- **WORK INSTRUCTION**
Which lines of the entries below hold the word "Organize"? Report each of them.

- **DATA UNDER STUDY**
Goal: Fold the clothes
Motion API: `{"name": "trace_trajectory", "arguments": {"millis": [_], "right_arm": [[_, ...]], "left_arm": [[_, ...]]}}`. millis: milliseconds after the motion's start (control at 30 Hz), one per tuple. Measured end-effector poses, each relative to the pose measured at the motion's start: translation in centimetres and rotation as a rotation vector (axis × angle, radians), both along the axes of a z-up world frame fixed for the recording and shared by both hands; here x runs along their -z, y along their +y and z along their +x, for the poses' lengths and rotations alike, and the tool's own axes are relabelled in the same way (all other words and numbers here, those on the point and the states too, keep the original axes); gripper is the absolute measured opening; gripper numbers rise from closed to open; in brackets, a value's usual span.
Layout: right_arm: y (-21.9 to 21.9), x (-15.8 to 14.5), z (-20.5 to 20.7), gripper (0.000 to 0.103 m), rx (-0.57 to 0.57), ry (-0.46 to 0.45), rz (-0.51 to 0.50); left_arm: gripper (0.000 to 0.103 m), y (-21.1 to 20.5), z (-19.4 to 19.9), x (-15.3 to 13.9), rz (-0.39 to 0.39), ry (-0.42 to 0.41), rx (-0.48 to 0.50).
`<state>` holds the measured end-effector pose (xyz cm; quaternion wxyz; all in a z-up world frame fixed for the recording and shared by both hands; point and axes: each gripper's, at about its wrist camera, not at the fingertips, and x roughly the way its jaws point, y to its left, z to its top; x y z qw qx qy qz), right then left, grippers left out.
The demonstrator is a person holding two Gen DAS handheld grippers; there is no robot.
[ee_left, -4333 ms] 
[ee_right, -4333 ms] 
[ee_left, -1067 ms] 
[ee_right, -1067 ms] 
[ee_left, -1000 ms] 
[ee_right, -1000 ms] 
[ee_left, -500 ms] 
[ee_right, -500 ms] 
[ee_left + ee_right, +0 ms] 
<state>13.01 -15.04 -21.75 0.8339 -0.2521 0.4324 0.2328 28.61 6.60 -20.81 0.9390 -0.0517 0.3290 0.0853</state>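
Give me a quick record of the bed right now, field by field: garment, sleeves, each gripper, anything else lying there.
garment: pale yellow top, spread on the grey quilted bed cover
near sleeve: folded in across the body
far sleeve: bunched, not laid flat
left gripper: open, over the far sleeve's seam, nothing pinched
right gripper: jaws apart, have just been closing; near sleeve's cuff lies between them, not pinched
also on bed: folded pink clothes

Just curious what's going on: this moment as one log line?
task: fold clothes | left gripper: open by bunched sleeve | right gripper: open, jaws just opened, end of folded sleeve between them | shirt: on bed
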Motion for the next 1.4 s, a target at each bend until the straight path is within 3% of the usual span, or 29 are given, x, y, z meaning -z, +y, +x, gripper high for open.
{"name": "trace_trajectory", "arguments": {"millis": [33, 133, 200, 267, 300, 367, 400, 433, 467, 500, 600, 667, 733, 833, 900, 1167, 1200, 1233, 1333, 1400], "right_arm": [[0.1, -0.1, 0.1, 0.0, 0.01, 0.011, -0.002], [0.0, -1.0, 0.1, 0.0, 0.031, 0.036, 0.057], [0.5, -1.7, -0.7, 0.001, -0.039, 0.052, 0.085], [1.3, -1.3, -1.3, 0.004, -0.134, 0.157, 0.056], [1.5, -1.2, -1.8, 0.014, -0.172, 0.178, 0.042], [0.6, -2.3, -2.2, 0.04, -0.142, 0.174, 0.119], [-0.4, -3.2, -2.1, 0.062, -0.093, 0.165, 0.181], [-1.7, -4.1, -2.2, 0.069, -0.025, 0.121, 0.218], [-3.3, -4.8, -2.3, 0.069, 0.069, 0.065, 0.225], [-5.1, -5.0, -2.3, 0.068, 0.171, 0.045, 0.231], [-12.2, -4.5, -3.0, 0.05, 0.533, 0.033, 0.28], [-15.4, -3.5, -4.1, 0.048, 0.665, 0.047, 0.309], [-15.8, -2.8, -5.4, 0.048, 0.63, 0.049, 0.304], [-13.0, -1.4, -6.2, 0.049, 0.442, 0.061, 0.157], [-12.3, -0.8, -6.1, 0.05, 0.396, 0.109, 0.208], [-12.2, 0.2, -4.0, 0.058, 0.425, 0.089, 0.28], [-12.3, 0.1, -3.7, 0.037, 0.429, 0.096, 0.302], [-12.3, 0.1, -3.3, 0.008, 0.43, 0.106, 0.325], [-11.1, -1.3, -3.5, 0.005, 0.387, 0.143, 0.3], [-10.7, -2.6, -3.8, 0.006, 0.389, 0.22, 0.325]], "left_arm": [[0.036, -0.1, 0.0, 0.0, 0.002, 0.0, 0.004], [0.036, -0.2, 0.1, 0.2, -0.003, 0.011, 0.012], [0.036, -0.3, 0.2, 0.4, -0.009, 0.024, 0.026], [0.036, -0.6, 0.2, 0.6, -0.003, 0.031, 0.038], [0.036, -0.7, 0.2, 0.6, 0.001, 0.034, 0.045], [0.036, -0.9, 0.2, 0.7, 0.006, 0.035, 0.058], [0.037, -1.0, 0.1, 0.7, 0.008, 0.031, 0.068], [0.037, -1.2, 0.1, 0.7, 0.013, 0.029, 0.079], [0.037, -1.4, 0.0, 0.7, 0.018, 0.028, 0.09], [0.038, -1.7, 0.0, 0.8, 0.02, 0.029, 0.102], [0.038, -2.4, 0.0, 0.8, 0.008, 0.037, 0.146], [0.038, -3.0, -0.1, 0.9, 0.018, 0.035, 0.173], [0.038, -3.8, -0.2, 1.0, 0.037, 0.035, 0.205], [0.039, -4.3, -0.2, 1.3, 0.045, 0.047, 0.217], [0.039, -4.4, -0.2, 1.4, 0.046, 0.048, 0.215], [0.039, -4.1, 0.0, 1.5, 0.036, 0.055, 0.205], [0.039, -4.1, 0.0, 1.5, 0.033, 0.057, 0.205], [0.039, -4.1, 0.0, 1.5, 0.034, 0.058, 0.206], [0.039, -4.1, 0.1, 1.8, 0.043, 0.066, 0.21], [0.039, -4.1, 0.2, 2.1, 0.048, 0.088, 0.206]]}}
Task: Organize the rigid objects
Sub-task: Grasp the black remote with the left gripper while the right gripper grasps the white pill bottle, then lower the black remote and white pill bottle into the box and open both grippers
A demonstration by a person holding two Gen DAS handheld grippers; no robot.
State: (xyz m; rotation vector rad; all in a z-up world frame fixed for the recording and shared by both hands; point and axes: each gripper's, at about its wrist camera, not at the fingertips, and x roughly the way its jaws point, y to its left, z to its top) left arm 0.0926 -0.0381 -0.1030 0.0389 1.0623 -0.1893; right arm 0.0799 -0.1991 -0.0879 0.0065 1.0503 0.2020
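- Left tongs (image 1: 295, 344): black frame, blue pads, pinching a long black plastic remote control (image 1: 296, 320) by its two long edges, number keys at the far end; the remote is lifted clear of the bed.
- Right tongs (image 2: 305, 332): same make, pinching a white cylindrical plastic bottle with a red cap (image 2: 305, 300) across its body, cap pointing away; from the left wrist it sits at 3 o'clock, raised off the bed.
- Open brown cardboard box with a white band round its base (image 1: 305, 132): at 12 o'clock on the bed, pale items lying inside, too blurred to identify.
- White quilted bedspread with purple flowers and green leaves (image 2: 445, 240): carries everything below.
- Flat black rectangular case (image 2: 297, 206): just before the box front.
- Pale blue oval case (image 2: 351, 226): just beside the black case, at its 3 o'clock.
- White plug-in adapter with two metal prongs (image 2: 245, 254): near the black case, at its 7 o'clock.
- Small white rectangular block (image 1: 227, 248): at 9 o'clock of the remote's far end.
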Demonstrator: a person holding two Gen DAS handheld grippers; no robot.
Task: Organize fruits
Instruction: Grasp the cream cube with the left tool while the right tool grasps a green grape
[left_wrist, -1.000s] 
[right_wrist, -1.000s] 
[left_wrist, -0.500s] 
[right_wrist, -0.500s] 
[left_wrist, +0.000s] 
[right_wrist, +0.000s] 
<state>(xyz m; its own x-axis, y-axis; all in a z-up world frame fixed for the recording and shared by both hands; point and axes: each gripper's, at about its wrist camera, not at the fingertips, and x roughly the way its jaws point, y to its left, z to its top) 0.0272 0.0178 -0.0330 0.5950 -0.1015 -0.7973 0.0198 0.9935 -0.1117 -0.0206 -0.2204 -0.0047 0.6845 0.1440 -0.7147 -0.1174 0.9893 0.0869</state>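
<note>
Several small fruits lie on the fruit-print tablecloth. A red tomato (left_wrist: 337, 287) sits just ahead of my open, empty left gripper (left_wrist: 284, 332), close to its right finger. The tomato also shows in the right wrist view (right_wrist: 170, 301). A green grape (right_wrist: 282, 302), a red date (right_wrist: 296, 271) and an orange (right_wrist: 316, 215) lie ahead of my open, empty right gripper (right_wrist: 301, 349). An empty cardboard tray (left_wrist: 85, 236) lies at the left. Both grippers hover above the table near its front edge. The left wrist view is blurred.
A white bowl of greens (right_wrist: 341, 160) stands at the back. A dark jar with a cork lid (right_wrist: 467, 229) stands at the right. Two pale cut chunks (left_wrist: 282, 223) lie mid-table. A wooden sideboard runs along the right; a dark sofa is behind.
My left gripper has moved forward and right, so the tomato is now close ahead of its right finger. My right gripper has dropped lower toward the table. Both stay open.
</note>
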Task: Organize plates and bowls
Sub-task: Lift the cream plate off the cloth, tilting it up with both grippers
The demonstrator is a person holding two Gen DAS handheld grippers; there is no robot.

- **TASK OUTPUT**
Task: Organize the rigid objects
Task: Organize fruits
Task: Organize plates and bowls

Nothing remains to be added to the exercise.